### What you have to do
Count the lines below that hold the word "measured" and say how many, with no other text.

### Given data
..............................
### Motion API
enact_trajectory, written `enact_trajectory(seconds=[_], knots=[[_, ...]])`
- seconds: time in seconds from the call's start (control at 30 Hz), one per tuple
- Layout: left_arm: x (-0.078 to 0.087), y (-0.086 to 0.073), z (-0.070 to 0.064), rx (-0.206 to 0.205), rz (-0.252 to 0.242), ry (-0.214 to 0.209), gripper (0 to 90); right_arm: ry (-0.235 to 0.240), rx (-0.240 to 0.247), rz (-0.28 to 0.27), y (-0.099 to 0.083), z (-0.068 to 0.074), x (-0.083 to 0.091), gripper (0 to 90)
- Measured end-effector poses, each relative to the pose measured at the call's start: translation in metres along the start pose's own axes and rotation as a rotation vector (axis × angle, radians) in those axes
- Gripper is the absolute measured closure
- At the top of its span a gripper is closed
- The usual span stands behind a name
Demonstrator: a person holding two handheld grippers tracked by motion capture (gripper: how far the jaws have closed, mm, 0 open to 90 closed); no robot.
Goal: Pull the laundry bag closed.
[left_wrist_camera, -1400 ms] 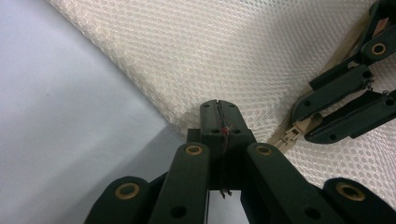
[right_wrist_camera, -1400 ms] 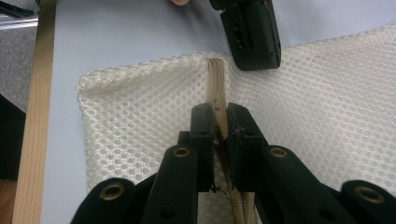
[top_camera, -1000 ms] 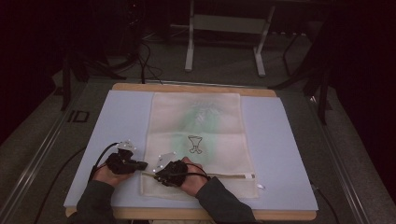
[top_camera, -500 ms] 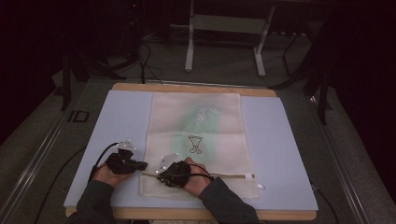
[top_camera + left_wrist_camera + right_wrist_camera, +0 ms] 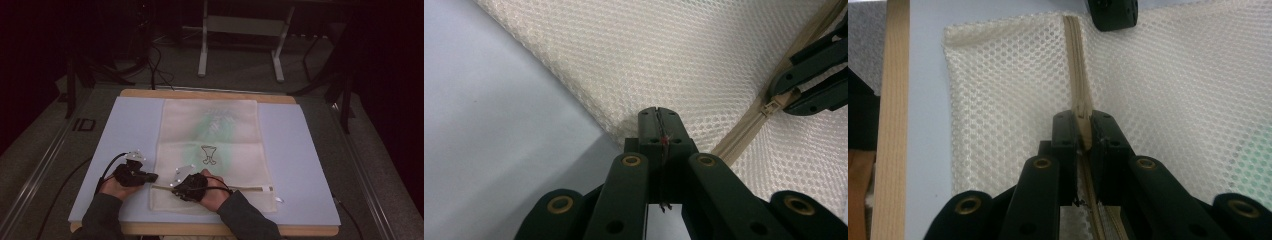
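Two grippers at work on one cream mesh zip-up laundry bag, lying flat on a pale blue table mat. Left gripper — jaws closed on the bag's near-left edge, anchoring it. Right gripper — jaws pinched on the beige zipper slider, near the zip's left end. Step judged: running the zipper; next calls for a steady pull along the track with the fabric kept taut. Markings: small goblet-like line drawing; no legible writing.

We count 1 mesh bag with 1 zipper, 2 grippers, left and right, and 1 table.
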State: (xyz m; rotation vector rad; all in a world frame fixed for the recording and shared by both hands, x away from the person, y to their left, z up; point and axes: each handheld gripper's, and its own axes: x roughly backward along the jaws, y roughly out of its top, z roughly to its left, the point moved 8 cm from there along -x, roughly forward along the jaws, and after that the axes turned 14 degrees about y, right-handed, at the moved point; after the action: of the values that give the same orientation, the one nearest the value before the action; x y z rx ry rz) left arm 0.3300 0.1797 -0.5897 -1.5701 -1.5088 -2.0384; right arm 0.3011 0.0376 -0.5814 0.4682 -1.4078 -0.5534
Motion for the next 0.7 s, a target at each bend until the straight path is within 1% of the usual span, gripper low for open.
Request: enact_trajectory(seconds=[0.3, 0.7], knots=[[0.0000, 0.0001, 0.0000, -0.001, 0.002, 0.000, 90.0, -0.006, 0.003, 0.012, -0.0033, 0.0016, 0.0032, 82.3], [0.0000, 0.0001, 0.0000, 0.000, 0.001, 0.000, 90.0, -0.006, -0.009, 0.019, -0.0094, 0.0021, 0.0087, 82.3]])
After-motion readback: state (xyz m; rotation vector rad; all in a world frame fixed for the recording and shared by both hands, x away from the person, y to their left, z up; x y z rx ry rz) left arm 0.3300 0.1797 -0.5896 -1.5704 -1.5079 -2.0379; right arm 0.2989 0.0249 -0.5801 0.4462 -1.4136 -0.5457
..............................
### Answer for this exercise
2